Раньше редактором у нас Зойка Забара была. Она это дело Хазову и спихнула, а сама рядовой сотрудницей стала, чтобы ее любимый Хазов давал ей поручения и вообще хотя бы глядел на нее почаще.
И опять он Зойкины надежды не оправдал. Как подходил какой праздник, Хазов приносил в класс уже готовую газету, с наклеенными листочками статей и заметок, с разделами «Спорт», «Юмор» и «Разное», с фотокарточками и коллажами. Он совал газету мне, скупо и уверенно объяснял, как написать заголовки, где виньетку пустить и что нарисовать еще, в соответствии с духом и значением приближающегося праздника. Я в нашей стенгазете числился художником.
Статьи и заметки Хазов писал сам, сам вел разделы «Спорт», «Юмор» и «Разное» и сам фотографировал, так что Зойке Забаре совсем не осталось дел возле него. Раньше-то ее в редакторах за красивый почерк держали, за усидчивость и прилежность, а Хазову и почерк ее был без надобности: он где-то сам на пишущей машинке все перепечатывал.
Писал он хорошо, а главное — всегда был в курсе всех дел класса, все слышал и подмечал, будто у него вторые уши имелись и еще одни глаза на макушке.
Наша классная, Аннушка, даже читала вслух два его сочинения по литературе и просила брать с него пример. Зря она это — только Хазова в краску вогнала.
— Брось ему газету рисовать! — предложил мне Гильдя, когда понял, что его бойкот не удался.
Я отказался. Все-таки газета была для всех. При чем здесь Хазов? Он ее только лучше сделал. А то читали бы до сих пор Зойкину трескотню о наших планах, которые никто не принимал, о душе коллектива, о том, что нам по плечу, и о том, о чем все и без нее прекрасно знали.

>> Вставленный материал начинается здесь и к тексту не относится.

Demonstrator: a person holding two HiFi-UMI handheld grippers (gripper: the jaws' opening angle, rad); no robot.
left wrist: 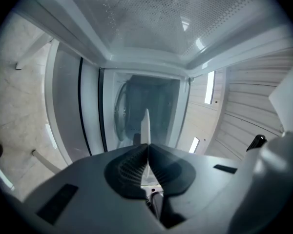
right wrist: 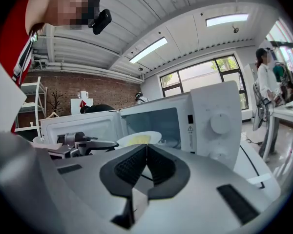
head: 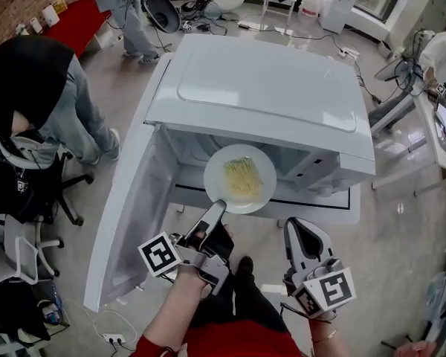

— Ренегат! — обозвал меня за это Гильдя незнакомым словцом.
— Сам дурак и не лечишься! — огрызнулся я.
На том и порешили.
А сегодня мы полчаса прождали его после уроков во дворе, за углом несуразно длинного здания нашей школы.
Мамочка хотел курить и все ныл об этом то мне, то Гильде. Но тот его не отпускал.
Вообще Маматюк как-то халатно стал относиться к своим правам и обязанностям грозы школы после того как Хазов, ко всеобщему удивлению, поверг его на пол в коридоре. Раньше бы он, не таясь, давно бы достал сигареты и задымил в свое удовольствие.